Beberapa minggu terakhir ini, di sela-sela kepenatan aktivitas mengetik materi dan tugas untuk siswa, saya membaca satu buku. Buku ini sudah saya beli beberapa bulan lalu, sebelum covid datang ke Indonesia. Buku berjudul Cegah Kekerasan pada Anak yang ditulis oleh Ibu Suzie Sugijokanto.
Saya, sebagai seorang guru anak-anak  SD, merasa sangat perlu membaca buku ini. Buku yang ditulis dengan bahasa yang mudah dipahami. Jadi meskipun penat dengan pekerjaan lainnya, membaca buku ini menjadi satu refeshing tersendiri buat saya. Cara saya menyegarkan pikiran dan mengisi diri.
Ibu Suzie menulis buku ini sebagai kelanjutan buku sebelumnya yang berjudul Panduan Praktis Pendidikan Anak Usia Dini. Beliau menyatakan keprihatinannya mengenai kondisi di Indonesia terhadap anak-anak. Mereka begitu rentan mengalami kekerasan.
Bahkan saking banyaknya kasus kekerasan anak di Indonesia, FBI (Federal Bureau Investigation) menyatakan bahwa Indonesia menjadi surga bagi kejahatan pedofilia. Demikian saya kutip dari kata pengantar buku Cegah Kekerasan pada Anak.
Buku ini terdiri dari 10 bab yang membahas secara menyeluruh, mulai dari membahas mengenai tema tanggung jawab sebagai orang tua, tahap-tahap perkembangan anak, pendidikan seksual yang sehat, bullying, kekerasan terhadap anak, cyber crime pada anak, paedophilia, kasus pedofilia di Indonesia, Child Sex Tourism (CST) hingga child trafficking.

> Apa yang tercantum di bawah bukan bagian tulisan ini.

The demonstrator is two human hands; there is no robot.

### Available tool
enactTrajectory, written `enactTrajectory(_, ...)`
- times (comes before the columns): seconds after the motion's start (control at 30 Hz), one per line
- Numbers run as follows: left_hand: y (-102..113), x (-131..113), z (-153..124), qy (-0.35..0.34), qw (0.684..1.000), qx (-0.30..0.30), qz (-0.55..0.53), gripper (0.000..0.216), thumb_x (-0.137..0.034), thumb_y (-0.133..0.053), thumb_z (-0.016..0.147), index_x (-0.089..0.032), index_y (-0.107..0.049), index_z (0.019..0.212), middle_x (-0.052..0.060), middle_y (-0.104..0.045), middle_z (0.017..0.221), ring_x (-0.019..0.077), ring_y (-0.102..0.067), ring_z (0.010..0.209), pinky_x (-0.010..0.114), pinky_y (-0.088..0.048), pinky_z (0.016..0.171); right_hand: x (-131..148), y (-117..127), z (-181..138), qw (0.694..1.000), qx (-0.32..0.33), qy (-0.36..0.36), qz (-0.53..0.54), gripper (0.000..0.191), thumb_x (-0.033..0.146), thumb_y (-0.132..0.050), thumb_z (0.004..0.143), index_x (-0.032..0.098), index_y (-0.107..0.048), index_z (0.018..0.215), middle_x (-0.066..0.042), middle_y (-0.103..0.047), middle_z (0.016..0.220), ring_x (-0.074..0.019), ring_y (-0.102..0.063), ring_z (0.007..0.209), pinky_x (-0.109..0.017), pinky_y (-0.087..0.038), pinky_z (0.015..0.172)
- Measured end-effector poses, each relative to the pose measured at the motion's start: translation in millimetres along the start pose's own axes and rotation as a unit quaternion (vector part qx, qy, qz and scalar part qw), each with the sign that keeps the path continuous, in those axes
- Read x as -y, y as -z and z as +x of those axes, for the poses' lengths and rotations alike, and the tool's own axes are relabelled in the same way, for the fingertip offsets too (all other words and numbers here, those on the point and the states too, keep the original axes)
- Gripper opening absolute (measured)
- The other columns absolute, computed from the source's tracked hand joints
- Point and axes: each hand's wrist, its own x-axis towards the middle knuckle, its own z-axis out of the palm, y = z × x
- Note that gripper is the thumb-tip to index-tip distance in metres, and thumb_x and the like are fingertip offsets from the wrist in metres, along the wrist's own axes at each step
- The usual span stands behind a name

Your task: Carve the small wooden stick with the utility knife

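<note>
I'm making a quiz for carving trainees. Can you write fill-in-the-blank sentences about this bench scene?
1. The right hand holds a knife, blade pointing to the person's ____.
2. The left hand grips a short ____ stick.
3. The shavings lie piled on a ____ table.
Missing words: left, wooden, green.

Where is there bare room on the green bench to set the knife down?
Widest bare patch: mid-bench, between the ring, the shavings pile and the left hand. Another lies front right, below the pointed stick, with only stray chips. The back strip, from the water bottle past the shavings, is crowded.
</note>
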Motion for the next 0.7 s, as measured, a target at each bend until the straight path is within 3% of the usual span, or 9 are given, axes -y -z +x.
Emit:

Tanggung jawab sebagai orang tua dibahas mendalam dalam buku ini dengan bahasa yang mudah dimengerti. Contoh-contoh praktis diberikan seperti pemberian 10 tips berbagi tanggung jawab antara suami istri dalam mengasuh putra-putrinya.
Lima dari sepuluh tips di atas akan saya sebutkan di sini, yaitu berdoa bersama, bekerja sama dalam satu tim, bersikap konsisten, dengarkan anak dan berkomunikasi untuk menyelesaikan masalah. Lima tips lainnya bisa Anda temukan saat membaca buku ini.
Tahap-tahap perkembangan anak juga perlu diketahui, mulai dari bayi usia 0-6 bulan, yang ternyata bisa diamati perkembangan kognitifnya. Lalu berlanjut pada usia 6-12 bulan yang bisa dilihat perkembangan fisiknya. Perkembangan sosial emosional anak perlu diketahui juga pada usia 6-24 bulan. Itu beberapa hal yang dibahas dalam buku ini untuk anak-anak baduta (bawah dua tahun).
Anak pada usia dini (2-5 tahun) mempunyai perkembangan kognitif, fisik, sosial emosional yang lebih kompleks daripada anak baduta. Berlanjut saat mereka memasuki usia sekolah, 6-12 tahun, hingga masa remaja juga dibahas dalam buku ini.
Saya tidak mungkin menuliskan semuanya. Anda bisa membaca detailnya dalam buku tersebut. Hal penting yang ingin saya sampaikan adalah, bahwa dengan mempelajari setiap perkembangan anak dalam segala usia mereka, akan menolong kita menemukan cara yang tepat dalam memperlakukan anak-anak. Tanpa pengetahuan yang tepat, tanpa sadar akan terjadi salah asuhan atau didikan.
Saya sering sekali mengalami kesedihan hati melihat anak-anak malang di sekeliling saya yang terpaksa menerima perlakuan tidak pantas atau tidak semestinya dari orang dewasa. Meskipun itu seolah-olah hal wajar bagi masyarakat tempat anak-anak tinggal, seringkali tetap mengusik hati saya.